Her second novel The Ice Chorus got rave reviews, and accolades from readers continue to roll in - this novel will be re-issued in paperback in March of '08 by prestigous ALMA BOOKS of England, importers of high quality American literature. Alma will distribute THE ICE CHORUS in English language markets wordwide.
Currently...
I've just finished writing Vacationand, a collection of stories that link characters over a span of decades to the same resort near the Canadian border in Minnesota. Just waiting for a publisher or representation!
My work-in-progress, Fishing With RayAnne is a comic novel and my first foray into mainstream fiction. Thirty-something RayAnne has just left the pro fishing circuit to host an all womens' fishing progam. We follow her through a year of adjustment that includes the ever-louder tick of her biological clock, the challenges of interviewing the odd guests on her program, internet dating, and a family of characters she sometimes wishes were normal. After the sudden death of her beloved Grandmother Dot, RayAnne goes into an emotional tailspin and finds she must re-asess her life. In the end, she finds what she's been seeking was there all along.
Soon:
I'm also finishing a nonfiction book, Shelter, essays surrounding my return to Northern Minnesota where our family name is fading from local memory. The book was inpsired by an endeavor to create a typical immigrant homestead and writing retreat. To date, we have two tiny cabins and an outhouse. With no electricity or water, it's quite authentic. The border country is a place where my grandparents raised ten children and were able to make thier livelihoods, but where my father, aunts and uncles could not. I'm the only Stonich to return with any permanence in mind, hoping to mend our fraying legacy.
The Life:
I've been an artist-in-residence at a number of writers' colonies here and abroad. While at the Tyrone Guthrie Centre in Ireland, I started The Ice Chorus (see Excerpt). The following year I was a Drue Heinz Fellow at Hawthornden Castle, Scotland, where I began pulling together essays for SHELTER and stories for VACATIONLAND (see New Work) This January and Feburary ('08) I was a writer-in-residence at The Kimmel Harding Nelson center in Nebraska. Such concentrated time to work is invaluable - not only for the opportunity to work, but for the chance to meet other writers. Since the act of writing is so solitary, it's great to be able to meet and discuss the life with others - to exchange work, to bounce ideas, be inspired, be validated and sometimes, commiserate.

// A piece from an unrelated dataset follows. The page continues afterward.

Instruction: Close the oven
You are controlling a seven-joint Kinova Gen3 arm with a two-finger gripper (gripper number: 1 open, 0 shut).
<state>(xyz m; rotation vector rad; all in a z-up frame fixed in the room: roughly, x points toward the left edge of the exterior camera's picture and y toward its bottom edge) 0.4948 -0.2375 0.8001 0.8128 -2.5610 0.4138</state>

I try to get out as much as I can - to literary seminars, conferences, library events, etc. In 2005 I moderated discussions at the Irish Writers' Festival in Aspen in panels featuring Edna O'Brien, Jamie O'Neill, Colum McCann, Nuala O'Faolin and others. Irish traditions of storytelling, and my Irish contemporaries have been most inspiring to me as a writer. Irish literature has had a deep impact on me as a reader. Right now my nightstand is piled with William Trevor, Tessa Hadley and Dermot Bolger.
Sarah moderating a roundtable discussion at the Aspen Irish Writers' festival, here with Edna O'Brien, Colum McCann, Jamie O'Neill, and Nuala O'Faolin. Not pictured are Hugo Hamilton, Polly Devlin, Gerard Donovan, and Malachy McCourt.